Первым умершим в Полунощи была нянюшка. Тогда и решили сделать кладбище в долине. Теперь мама и нянюшка лежат вместе. А Лиза даже не сходила к ним перед своим отъездом.
… перед бегством.
А отца скинули в старый шурф, как государственного преступника. В наказание — государственные преступники не должны иметь могилы. Милостью и снисхождением было объявлено то, что Лизе дали проститься.
Па…
Не смотрите, барышня, не надо…
Обыск… Деньги, добытые нечестным путем, изымаются в пользу казны.
А ту дверцу не нашли…
Или Саватий не видел газеты? Свежую прессу из Межреченска привозят рано — Саватий просматривает ее за завтраком. Когда он над ней молится, Лизе неизвестно. Но значит — видел?
Бодрые мужские голоса внезапно долетели до слуха девушки. Она вышла в прихожую, прижалась ухом к двери. Кого-то заселяют. Ей нет до этого дела.
Уже через два часа она поняла, что ошиблась.
Перед обедом, по-отечески улыбаясь, Саватий представил ей Лаки Лэрда, иностранного журналиста и — как оказалось — давнего поклонника Льва Соцкого. Лэрд пишет книгу о Льве Борисовиче и проделал огромный путь…
Лаки Лэрд, потрясенно сияя глазами, поднимался из-за стола навстречу Лизе и — странно — она почувствовала раздражение.
Глава 7
Члены прежней Императорской фамилии были известны особенной любовью к парковым ансамблям и даже сами принимали участие в их оформлении. Не удивительно, что у Великой резиденции в Темпе разбит живописнейший сад, который называют Прекрасным или Дворцовым. Придворные поэты в прежние времена уверяли, что на земле невозможно найти место лучше. Достоверно известно, что начало ему было положено еще при древних царях — упоминания об этом встречаются в ранних образцах Высоцких летописей.
Из путеводителя по столице Империи
Ох, душечка моя, Марфинька, подруженька моя любимая! Такие дела сейчас во дворце творятся, что в прежнее-то время и помыслить нельзя было. Мой Прохор Петрович как вернулся из Великой канцелярии так перво-наперво рюмку водки опрокинул: от нервов-де. И только я хотела ему лечение в полной мере показать, чтоб знал (тщательно зачеркнуто) как он, родимый, и закричал: «Марусенька, ангел мой, у Императора секретарь — баба!»
Из письма, направленном в поместье соседки помещицы Паромоновой,
когда та с мужем в столицу ездила
Майкл смотрел в окно. Высокие окна императорского кабинета в Великом дворце от Старогродской площади отделяло несколько стен, но сама площадь прекрасно просматривалась: еще несколько дней назад она радовала королевский взгляд ковром из бегоний и роз.
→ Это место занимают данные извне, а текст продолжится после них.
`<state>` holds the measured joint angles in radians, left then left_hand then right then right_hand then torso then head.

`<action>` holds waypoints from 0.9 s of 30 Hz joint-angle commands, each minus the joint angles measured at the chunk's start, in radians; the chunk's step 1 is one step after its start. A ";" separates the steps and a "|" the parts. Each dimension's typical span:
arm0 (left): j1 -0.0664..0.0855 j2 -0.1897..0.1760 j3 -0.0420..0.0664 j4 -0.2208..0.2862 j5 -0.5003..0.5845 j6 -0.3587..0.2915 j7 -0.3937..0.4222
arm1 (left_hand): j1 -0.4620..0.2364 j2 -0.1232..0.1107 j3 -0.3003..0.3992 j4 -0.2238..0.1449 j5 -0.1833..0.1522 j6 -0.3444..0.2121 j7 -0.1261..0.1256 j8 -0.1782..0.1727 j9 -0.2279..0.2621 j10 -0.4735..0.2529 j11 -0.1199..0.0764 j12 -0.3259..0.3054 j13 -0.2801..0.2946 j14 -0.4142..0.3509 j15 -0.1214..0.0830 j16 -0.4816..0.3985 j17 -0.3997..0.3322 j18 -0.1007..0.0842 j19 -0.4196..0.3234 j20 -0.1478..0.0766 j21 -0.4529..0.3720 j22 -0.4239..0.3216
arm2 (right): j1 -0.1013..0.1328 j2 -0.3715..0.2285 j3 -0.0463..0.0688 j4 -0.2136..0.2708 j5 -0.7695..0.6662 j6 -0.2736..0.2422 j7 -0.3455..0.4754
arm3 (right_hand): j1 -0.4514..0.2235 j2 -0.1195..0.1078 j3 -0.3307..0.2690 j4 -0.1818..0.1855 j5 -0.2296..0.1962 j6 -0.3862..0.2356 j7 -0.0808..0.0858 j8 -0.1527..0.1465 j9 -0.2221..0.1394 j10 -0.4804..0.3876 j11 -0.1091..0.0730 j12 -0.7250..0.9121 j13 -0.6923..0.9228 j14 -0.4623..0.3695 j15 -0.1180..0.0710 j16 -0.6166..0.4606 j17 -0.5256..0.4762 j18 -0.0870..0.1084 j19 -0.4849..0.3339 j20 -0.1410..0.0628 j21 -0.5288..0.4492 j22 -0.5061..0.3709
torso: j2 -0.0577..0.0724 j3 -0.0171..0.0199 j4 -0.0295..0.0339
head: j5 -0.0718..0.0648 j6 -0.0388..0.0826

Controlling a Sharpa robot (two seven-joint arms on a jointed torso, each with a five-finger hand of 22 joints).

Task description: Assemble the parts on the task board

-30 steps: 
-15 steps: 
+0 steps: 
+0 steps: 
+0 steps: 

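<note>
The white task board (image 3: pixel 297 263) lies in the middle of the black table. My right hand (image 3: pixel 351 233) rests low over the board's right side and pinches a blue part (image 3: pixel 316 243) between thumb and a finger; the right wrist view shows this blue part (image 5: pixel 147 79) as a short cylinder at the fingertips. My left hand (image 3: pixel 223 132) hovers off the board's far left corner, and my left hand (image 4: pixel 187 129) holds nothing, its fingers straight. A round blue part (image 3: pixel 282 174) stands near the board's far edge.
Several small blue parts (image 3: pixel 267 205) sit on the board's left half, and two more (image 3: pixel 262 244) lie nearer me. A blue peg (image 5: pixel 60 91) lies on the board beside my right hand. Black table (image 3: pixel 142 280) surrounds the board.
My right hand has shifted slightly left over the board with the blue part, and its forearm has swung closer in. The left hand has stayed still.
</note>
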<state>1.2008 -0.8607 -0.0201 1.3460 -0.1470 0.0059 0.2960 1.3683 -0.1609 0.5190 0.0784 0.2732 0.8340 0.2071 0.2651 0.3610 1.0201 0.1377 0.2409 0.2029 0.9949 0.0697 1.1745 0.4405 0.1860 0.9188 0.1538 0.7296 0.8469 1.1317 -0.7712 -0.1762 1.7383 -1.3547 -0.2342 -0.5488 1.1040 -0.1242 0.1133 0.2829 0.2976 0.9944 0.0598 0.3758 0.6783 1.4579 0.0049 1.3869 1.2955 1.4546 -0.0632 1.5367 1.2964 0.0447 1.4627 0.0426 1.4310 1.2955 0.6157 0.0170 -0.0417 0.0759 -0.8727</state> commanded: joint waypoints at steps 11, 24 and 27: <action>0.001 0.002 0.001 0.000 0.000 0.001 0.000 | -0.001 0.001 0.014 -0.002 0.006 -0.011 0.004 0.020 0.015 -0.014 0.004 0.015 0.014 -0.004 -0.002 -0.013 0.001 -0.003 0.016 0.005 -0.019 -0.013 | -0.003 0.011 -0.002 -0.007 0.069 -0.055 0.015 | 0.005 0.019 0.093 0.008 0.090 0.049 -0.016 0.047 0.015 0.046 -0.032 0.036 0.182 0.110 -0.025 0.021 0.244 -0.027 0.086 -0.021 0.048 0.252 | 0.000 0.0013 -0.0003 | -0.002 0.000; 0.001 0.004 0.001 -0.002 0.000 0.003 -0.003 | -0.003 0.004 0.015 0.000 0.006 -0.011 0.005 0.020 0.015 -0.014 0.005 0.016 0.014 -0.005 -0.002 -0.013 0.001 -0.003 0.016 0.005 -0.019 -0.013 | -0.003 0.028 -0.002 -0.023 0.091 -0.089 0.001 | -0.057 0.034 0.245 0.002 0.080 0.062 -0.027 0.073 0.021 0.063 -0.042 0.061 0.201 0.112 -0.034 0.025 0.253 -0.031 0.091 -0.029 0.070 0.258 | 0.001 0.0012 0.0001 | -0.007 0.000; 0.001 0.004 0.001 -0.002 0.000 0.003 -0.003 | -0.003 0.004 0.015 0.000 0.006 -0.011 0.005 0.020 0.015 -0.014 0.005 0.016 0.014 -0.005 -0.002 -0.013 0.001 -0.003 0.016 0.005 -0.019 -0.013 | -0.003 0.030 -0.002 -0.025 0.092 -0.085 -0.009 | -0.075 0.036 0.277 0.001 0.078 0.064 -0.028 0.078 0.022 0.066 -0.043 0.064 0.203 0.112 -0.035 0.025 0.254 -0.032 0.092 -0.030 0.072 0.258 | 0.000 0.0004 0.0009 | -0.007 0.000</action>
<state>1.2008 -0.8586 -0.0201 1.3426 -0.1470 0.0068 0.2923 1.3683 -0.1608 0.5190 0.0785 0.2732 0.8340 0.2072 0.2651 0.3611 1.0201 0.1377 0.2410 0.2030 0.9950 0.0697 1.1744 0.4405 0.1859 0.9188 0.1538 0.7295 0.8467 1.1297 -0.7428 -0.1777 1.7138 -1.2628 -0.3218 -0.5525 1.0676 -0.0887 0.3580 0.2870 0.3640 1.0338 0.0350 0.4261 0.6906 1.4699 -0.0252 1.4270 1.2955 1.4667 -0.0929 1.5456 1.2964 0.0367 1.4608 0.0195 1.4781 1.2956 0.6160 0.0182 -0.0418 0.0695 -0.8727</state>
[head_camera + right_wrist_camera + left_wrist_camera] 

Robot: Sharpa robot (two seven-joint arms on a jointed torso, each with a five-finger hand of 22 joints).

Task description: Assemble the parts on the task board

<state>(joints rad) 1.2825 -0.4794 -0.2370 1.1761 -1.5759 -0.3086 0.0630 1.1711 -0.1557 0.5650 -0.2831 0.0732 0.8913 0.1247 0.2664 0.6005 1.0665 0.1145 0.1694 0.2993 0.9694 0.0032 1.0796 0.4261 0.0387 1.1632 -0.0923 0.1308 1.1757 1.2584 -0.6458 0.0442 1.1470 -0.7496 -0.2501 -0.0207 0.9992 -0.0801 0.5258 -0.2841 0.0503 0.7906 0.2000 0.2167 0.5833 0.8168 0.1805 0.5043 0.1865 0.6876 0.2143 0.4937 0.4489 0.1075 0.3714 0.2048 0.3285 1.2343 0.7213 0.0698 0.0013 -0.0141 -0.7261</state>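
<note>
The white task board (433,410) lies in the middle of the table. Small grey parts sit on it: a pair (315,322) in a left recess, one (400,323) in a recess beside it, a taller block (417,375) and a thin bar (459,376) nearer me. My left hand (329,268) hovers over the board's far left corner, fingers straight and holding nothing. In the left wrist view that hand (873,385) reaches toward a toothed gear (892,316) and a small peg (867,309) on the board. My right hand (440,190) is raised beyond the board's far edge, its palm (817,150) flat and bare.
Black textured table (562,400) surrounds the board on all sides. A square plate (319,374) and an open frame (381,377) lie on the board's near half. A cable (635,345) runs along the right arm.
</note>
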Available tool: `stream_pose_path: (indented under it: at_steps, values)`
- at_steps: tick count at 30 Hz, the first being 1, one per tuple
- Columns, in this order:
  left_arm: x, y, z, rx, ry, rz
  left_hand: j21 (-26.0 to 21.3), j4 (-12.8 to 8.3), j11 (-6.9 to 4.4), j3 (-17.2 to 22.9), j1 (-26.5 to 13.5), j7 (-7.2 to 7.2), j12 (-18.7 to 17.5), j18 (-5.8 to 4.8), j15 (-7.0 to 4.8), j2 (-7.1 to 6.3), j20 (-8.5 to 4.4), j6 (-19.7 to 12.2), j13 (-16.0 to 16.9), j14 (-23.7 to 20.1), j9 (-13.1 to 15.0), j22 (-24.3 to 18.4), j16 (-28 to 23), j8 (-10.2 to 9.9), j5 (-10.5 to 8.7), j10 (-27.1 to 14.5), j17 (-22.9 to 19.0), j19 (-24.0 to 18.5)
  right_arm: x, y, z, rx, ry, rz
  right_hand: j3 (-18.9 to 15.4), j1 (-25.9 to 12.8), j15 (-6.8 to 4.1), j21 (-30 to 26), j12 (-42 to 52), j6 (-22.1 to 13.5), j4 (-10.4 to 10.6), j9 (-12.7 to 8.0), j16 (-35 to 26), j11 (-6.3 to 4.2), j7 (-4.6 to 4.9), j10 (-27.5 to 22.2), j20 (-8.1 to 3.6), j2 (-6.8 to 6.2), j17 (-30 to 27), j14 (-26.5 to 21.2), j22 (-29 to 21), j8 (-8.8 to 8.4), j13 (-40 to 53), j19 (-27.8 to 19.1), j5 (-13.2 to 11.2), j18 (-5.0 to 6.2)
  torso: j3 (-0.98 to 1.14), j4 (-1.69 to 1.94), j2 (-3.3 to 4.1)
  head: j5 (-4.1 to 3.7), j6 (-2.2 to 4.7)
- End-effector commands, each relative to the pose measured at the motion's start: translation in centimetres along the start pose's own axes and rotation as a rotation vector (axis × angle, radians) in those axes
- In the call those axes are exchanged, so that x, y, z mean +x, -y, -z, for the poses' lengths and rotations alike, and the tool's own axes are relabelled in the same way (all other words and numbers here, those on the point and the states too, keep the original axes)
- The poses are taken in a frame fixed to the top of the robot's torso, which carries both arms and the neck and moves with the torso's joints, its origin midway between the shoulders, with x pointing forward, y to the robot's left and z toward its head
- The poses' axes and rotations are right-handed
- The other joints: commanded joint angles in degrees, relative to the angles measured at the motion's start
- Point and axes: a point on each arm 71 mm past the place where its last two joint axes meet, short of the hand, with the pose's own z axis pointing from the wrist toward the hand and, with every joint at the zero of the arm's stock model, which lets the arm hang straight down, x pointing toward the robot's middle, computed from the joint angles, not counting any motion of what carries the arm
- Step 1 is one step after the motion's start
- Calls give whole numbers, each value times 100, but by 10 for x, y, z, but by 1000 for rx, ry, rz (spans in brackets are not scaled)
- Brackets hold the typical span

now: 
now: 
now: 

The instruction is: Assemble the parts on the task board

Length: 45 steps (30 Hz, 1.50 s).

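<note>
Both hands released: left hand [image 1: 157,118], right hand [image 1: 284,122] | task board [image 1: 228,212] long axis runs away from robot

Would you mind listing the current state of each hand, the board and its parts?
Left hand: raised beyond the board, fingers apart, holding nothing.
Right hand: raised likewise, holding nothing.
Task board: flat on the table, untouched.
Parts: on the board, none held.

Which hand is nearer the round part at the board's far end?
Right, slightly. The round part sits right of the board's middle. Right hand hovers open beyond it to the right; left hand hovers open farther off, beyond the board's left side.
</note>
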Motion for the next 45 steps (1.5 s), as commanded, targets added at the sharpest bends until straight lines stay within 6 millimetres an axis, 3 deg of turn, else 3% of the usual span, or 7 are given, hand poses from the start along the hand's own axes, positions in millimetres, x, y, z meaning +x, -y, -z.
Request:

Садовники расстарались не на шутку — столица праздновала «отбытие будущего императора Михаила из царства именуемое Имберийским, с благочестивыми мыслями о восстановлении великого трона». О своем благочестии за эти дни Михаил наслушался столько, что впору было творить чудеса. По счастью, от него ждали другого, и поэтому он улыбался и махал рукой все три дня праздника.
А и вправду собирался в Империю как на праздник. Знать, сейчас случилось похмелье.
В кабинете зашуршали юбки и, когда Его Императорское Величество изволили повернуть голову, перед ним в безукоризненном реверансе присела Мэй, ныне Маргарита Сергеевна, старший секретарь Императора. За ней маячили советники.
…Царственная Мать даже требовала лекаря и капли: Майкл отказывался ехать на Север без Мэй. В конце концов, королева махнула рукой: найдите девчонке учителей, чтоб не шокировать северных ханжей отсутствием манер. Майкл пожал плечами: Мей быстро училась. А то, как она ведет его бумаги, Майкла-Михаила и ранее устраивало более, чем полностью.